_TASK BRIEF_
Below are records; report the number of lines among them that include the word "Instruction", and nothing further.

==================================================

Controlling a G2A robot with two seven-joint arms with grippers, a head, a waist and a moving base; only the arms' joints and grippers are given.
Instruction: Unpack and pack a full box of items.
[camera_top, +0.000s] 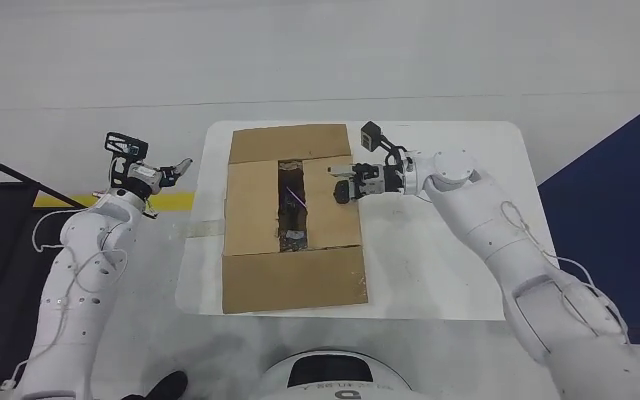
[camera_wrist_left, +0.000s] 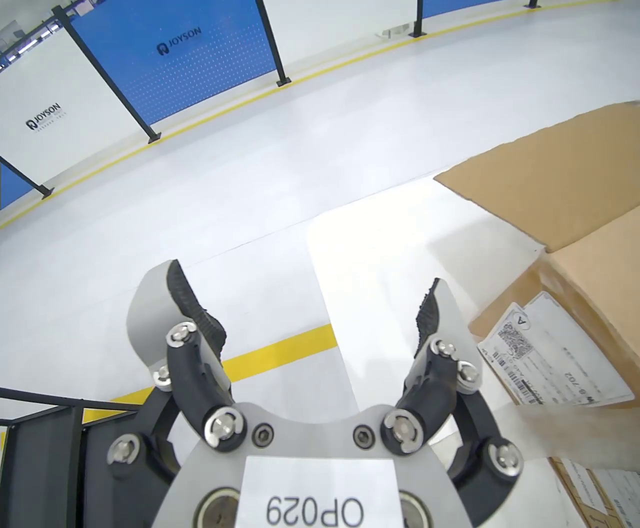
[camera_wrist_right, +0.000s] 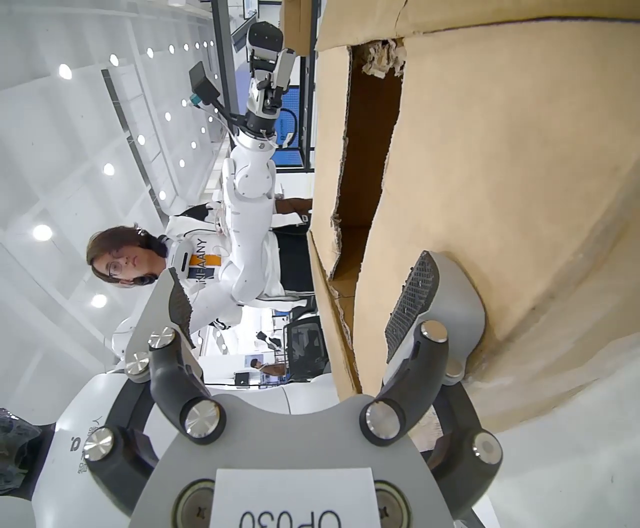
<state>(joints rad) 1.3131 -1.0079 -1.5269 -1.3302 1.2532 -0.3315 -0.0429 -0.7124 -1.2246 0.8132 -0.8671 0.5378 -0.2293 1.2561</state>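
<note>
A cardboard box (camera_top: 252, 210) lies on the white table (camera_top: 450, 270), its two end flaps folded out flat. The two long flaps leave a narrow gap (camera_top: 294, 205) where dark and purple items show inside. My right gripper (camera_top: 337, 191) is at the inner edge of the right-hand flap (camera_top: 338, 225). In the right wrist view the right gripper (camera_wrist_right: 300, 280) is open, and the flap's torn edge (camera_wrist_right: 345, 320) runs between its fingers. My left gripper (camera_top: 182, 167) hangs open beyond the table's left edge. In its own view the left gripper (camera_wrist_left: 305, 282) holds nothing, with the box (camera_wrist_left: 575, 225) off to one side.
A strip of tape (camera_top: 200, 228) sticks out from the box's left side over the table edge. A white label (camera_wrist_left: 550, 350) is on the box wall. Bare tabletop lies right of the box. Blue barrier panels (camera_wrist_left: 165, 65) stand on the floor beyond.
</note>
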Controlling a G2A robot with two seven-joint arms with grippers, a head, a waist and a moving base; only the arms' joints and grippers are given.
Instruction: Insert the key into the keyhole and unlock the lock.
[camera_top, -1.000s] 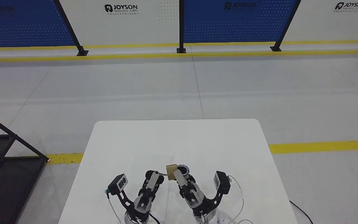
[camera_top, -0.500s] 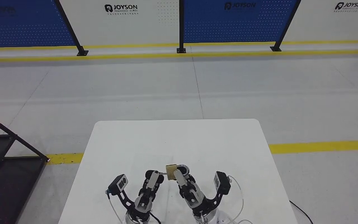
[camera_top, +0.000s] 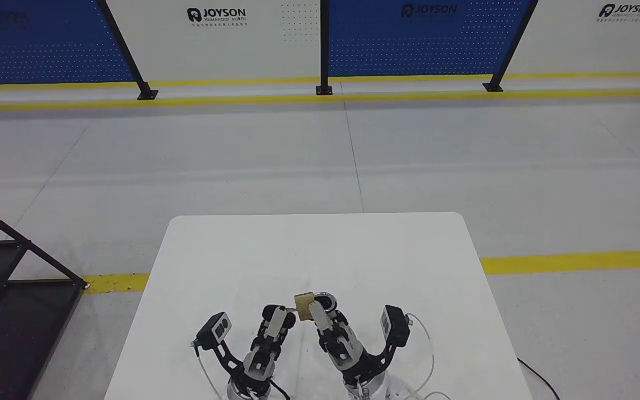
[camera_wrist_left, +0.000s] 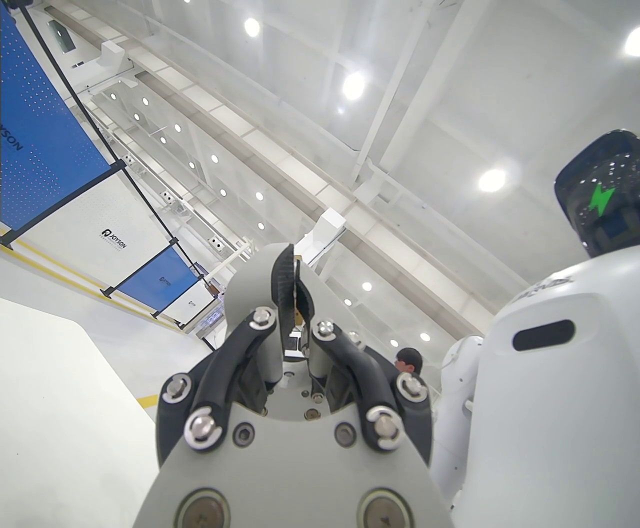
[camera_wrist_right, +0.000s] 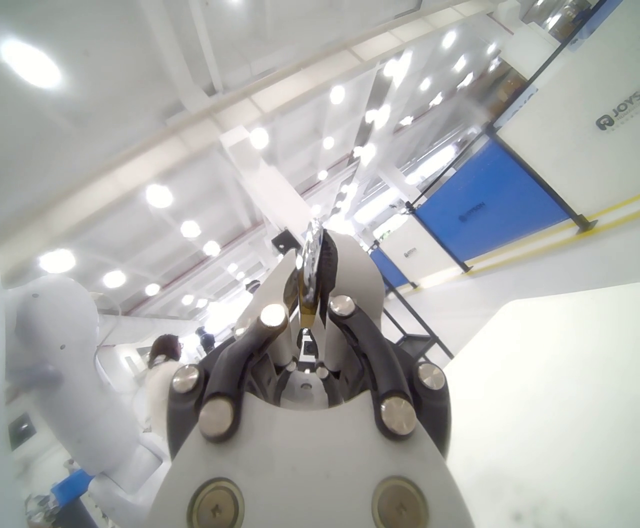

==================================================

_RESPONSE_
2